Research
Policy··15 min read

VLAs do not need more parameters — they need contact

TL;DR

VLAs hit a ceiling on contact-rich tasks because vision is the wrong sensing modality for contact. No amount of visual data or model scaling closes this gap. Force-aware demonstrations do.

01

The scaling assumption in robot learning

The NLP community’s scaling laws [1] proposed a seductive hypothesis: with enough data and parameters, language models would acquire capabilities not explicitly trained for. The robotics community has largely adopted this hypothesis wholesale. RT-2 [2], Pi-0 [3], and OpenVLA[4] all follow the same template: pretrain a large vision-language model on internet-scale data, then fine-tune on robot demonstrations. The implicit bet is that scale solves the generalization problem.

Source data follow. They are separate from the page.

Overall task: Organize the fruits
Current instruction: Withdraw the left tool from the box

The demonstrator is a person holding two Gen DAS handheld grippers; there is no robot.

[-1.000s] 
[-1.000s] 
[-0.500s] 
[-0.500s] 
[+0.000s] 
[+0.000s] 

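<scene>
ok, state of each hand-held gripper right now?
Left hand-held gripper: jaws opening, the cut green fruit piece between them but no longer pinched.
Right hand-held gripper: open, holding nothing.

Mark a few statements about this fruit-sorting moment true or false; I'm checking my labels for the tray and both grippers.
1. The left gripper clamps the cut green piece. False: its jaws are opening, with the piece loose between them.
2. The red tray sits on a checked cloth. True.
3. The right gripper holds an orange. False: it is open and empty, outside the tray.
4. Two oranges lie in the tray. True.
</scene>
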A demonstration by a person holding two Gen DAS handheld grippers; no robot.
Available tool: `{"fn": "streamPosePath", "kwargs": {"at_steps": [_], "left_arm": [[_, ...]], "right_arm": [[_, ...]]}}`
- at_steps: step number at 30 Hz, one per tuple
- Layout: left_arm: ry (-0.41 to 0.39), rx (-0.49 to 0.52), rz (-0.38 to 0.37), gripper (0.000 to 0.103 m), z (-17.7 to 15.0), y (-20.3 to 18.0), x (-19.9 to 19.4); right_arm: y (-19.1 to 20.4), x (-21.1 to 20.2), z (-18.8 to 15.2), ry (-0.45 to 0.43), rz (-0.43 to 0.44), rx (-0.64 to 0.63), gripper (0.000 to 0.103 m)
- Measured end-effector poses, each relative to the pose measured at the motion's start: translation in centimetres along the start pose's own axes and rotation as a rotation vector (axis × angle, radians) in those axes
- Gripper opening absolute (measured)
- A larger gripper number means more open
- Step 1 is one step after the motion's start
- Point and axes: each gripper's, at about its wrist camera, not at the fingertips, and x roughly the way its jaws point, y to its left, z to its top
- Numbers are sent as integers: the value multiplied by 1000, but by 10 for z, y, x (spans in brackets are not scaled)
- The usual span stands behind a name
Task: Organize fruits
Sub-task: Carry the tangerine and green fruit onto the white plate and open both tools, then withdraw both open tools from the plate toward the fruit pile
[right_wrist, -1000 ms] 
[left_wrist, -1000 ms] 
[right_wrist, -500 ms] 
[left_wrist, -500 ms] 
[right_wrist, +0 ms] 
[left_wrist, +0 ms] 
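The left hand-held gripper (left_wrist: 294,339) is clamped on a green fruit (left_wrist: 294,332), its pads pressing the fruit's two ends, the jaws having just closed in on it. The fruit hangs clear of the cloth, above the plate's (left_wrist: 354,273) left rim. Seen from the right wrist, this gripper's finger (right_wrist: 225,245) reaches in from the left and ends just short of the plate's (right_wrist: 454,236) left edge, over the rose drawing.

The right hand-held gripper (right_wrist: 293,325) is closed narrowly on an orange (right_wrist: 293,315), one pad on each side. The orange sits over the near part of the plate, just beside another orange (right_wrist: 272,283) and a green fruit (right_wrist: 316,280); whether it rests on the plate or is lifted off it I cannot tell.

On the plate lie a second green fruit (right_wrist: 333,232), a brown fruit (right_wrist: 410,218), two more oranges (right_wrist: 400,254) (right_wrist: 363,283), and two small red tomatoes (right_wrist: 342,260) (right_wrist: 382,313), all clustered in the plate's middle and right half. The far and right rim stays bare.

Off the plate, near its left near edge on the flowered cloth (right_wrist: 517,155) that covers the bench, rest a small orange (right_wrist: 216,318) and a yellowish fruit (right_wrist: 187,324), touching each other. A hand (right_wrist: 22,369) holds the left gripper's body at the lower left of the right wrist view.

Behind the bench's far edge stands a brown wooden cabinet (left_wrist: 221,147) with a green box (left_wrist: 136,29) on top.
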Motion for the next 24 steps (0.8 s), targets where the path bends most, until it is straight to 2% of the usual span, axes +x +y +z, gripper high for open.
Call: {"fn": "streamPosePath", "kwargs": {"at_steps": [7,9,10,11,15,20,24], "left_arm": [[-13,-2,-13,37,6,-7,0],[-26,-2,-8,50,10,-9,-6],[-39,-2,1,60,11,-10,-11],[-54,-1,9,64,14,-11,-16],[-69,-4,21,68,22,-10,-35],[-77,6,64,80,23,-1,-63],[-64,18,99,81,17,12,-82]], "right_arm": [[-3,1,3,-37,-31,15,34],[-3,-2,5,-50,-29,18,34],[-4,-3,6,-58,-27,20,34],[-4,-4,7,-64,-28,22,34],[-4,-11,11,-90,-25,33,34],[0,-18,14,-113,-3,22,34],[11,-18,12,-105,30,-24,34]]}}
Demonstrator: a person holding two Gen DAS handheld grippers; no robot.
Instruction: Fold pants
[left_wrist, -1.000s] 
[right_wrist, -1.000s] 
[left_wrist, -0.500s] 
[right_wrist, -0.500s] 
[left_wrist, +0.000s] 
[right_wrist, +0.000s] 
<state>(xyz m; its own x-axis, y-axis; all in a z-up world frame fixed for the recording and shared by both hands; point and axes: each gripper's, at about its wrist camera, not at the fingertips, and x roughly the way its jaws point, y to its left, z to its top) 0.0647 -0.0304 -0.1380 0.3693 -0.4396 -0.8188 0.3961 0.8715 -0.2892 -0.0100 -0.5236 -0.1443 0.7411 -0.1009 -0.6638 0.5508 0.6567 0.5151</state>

On manipulation tasks that do not require contact force — pick-and-place, drawer opening, object sorting — this bet largely pays off. Pi-0 achieves 68% zero-shot success on novel objects in a standard tabletop pick-and-place suite. OpenVLA reaches similar numbers. These are genuinely impressive results that were not achievable five years ago.

But the tasks these models struggle with are revealing. Peg-in-hole insertion with less than 1mm clearance: under 10% success. Screwing a cap onto a bottle: under 15%. Picking up a deformable bag by handles: 22%. These are not exotic tasks. They are the tasks that define useful robot capability in any industrial or household setting.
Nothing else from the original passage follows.